Repeat exactly the lines of the listing below, please, starting with the first and ending with the line containing "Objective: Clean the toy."; leave out the rest.

------ Source data

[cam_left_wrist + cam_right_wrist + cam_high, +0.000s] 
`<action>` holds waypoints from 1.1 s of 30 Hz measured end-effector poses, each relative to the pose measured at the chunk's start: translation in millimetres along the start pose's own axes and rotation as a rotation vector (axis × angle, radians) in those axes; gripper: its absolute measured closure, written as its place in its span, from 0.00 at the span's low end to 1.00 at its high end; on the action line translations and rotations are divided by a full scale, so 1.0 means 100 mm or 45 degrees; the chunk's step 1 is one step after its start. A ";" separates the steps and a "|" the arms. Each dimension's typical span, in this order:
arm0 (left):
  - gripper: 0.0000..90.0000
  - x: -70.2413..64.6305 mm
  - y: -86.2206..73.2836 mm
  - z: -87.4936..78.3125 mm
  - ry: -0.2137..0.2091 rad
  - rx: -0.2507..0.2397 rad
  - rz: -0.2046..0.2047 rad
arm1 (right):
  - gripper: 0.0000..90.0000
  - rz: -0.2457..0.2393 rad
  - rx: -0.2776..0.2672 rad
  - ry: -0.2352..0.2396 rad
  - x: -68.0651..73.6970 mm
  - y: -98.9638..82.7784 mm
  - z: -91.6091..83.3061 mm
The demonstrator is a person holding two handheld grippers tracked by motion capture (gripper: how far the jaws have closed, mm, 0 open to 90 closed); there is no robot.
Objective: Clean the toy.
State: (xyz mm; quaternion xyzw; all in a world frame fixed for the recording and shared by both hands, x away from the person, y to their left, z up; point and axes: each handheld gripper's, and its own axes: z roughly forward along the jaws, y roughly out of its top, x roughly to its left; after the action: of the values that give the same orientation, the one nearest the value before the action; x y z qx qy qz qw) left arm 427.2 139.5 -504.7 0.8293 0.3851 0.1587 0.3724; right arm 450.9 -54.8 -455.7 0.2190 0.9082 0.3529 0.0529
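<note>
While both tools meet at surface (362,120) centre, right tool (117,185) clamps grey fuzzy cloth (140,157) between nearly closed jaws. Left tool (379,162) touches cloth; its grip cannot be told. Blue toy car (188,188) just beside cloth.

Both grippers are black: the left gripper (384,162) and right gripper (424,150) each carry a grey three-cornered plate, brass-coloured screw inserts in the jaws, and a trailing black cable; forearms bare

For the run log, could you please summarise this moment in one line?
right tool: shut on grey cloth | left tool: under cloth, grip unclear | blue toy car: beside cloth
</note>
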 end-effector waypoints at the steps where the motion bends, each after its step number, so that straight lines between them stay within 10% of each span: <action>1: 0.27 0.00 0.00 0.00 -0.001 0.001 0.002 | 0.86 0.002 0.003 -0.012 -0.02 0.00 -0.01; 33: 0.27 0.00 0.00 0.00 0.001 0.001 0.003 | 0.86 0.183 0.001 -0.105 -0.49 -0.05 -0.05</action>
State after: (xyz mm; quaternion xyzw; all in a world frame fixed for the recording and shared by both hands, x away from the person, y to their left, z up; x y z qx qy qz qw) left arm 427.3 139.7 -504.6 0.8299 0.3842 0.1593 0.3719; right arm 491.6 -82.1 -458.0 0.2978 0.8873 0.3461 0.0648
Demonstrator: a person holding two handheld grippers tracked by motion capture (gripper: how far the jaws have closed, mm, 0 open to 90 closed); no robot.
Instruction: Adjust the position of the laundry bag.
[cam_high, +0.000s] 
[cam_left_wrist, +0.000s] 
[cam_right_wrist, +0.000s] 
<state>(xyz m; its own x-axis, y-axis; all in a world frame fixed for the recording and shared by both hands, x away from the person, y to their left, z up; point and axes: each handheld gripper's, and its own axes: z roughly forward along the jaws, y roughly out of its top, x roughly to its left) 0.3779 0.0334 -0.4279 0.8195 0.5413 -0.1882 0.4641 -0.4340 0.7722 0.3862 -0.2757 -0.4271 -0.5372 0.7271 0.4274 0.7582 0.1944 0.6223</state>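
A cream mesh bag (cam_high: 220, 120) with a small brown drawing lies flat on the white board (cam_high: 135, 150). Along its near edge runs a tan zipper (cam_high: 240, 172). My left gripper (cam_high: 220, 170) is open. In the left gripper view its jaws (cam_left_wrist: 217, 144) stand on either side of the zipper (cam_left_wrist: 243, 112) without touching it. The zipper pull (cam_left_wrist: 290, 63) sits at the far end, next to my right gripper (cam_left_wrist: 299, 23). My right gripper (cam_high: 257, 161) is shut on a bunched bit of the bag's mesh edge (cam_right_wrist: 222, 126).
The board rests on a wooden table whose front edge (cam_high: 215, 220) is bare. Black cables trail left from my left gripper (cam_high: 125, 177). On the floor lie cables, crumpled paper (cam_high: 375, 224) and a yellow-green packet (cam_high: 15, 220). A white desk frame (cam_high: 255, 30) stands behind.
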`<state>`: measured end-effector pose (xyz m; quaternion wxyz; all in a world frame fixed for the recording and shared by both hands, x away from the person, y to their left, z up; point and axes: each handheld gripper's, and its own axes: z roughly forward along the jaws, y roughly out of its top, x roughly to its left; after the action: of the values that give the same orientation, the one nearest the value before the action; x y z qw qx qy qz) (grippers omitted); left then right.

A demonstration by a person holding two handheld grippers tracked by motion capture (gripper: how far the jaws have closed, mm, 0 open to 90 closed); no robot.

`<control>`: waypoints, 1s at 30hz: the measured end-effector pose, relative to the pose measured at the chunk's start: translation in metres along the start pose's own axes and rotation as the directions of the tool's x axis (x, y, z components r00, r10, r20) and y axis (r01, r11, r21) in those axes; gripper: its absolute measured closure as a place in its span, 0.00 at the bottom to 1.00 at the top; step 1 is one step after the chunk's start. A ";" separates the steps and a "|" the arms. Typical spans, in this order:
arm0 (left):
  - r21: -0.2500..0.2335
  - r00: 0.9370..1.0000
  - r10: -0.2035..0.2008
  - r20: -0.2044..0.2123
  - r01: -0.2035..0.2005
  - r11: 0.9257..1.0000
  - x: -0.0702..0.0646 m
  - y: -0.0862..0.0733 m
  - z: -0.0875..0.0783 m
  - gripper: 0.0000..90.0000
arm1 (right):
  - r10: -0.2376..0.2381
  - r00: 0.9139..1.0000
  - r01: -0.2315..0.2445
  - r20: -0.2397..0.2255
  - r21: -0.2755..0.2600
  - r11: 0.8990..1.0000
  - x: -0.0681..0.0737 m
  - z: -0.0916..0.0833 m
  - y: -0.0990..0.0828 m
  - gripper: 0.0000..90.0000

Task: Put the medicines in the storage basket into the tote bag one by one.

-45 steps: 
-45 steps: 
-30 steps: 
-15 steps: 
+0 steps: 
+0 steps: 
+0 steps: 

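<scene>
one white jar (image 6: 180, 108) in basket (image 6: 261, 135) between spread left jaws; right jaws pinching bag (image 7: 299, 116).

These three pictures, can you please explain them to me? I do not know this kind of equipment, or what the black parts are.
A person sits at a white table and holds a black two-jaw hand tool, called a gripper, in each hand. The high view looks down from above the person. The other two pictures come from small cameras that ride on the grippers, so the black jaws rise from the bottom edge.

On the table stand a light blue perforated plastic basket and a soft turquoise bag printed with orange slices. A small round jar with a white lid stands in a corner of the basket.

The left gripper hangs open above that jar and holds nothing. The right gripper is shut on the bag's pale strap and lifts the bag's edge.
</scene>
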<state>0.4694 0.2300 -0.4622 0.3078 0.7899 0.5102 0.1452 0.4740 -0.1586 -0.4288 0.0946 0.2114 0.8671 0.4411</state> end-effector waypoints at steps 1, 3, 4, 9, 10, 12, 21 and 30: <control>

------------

- _Answer below_:
[cam_left_wrist + cam_right_wrist + cam_high, +0.000s] 
`<action>` holds waypoints from 1.1 s of 30 Hz measured end-effector poses, each relative to the pose measured at the chunk's start: translation in millimetres along the start pose's own axes and rotation as a rotation vector (axis × angle, radians) in those axes; gripper: its absolute measured closure, written as its place in its span, from 0.00 at the span's low end to 1.00 at its high end; on the action line translations and rotations are divided by a full scale, so 1.0 means 100 mm or 45 degrees; the chunk's step 1 is one step after its start. A ";" separates the steps and a "|" the arms. Each dimension's typical span, in this order:
arm0 (left):
  - gripper: 0.0000..90.0000
  - x: -70.2413..64.6305 mm
  - y: -86.2206..73.2836 mm
  - z: -87.4936..78.3125 mm
  - ry: -0.2137..0.2091 rad
  - rx: -0.2507..0.2397 rad
  - rz: -0.2046..0.2047 rad
arm1 (right):
  - gripper: 0.0000..90.0000
  - rz: -0.2457..0.2393 rad
  - rx: -0.2776..0.2672 rad
  - ry: -0.2352..0.2396 rad
  - x: -68.0651..73.6970 mm
  - y: -98.9638..82.7784 mm
  - z: -91.6091..83.3061 mm
The demonstrator is a person holding two handheld grippers tracked by motion capture (gripper: how far the jaws have closed, mm, 0 open to 90 closed); there is no robot.
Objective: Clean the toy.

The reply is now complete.